▼

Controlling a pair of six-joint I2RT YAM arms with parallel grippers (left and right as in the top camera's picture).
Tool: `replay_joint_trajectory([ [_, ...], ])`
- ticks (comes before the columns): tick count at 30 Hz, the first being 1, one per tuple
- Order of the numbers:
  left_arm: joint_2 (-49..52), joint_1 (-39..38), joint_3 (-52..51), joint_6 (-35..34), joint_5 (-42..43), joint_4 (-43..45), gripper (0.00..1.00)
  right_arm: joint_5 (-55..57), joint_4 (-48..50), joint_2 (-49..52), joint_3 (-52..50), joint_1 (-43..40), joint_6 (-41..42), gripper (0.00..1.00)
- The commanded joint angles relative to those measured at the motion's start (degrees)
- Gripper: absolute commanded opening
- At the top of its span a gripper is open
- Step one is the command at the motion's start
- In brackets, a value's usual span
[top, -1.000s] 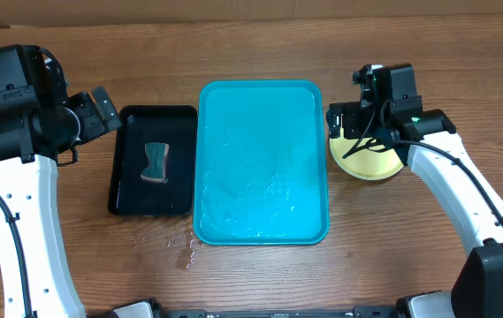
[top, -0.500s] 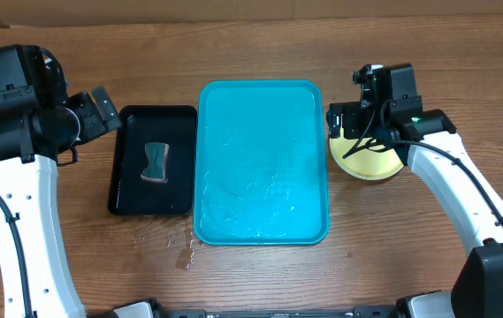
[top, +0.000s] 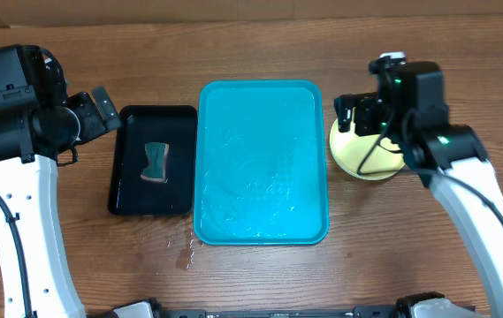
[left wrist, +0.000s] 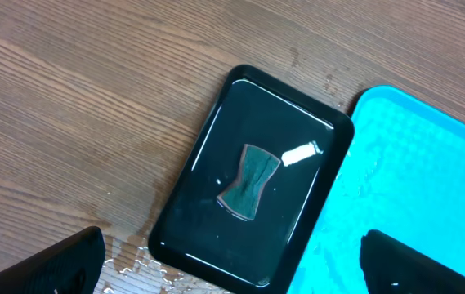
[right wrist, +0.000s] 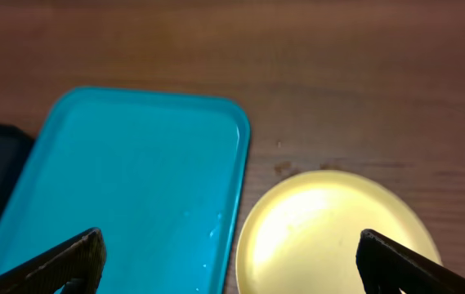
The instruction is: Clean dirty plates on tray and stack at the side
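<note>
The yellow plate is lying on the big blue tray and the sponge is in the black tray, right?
Not quite: the yellow plate lies on the wooden table beside the blue tray, not on it, as the overhead view shows. The sponge is in the black tray.

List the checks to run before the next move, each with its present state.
1. Tray free of plates: ok.
2. Plates stacked on the table right of the tray: ok. Their number: cannot tell, since only the yellow top one shows.
3. Top plate free of smudge: ok, none visible.
4. Sponge lying in the black tray: ok.
5. Left gripper and right gripper open and empty: ok.
6. Table dry: not ok, water beside the tray's near corner.
</note>
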Motion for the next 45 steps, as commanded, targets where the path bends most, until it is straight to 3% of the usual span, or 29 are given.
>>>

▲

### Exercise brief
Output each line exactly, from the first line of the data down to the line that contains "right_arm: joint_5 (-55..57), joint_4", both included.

### Answer section
Controlling a pair of six-joint I2RT YAM arms with parallel grippers (left and right as in the top camera's picture).
Tool: `replay_joint_trajectory([ [_, ...], ])`
- ticks (comes before the columns): tick count at 30 Hz, the first being 1, one per tuple
- Order of the numbers:
  left_arm: joint_2 (-49..52), joint_1 (-39..38), joint_3 (-52..51), joint_6 (-35..34), joint_5 (-42..43), joint_4 (-43..45), gripper (0.00..1.00)
  right_arm: joint_5 (-55..57), joint_4 (-48..50), joint_2 (-49..52), joint_3 (-52..50), joint_1 (-43..40), joint_6 (-41..42), gripper (0.00..1.00)

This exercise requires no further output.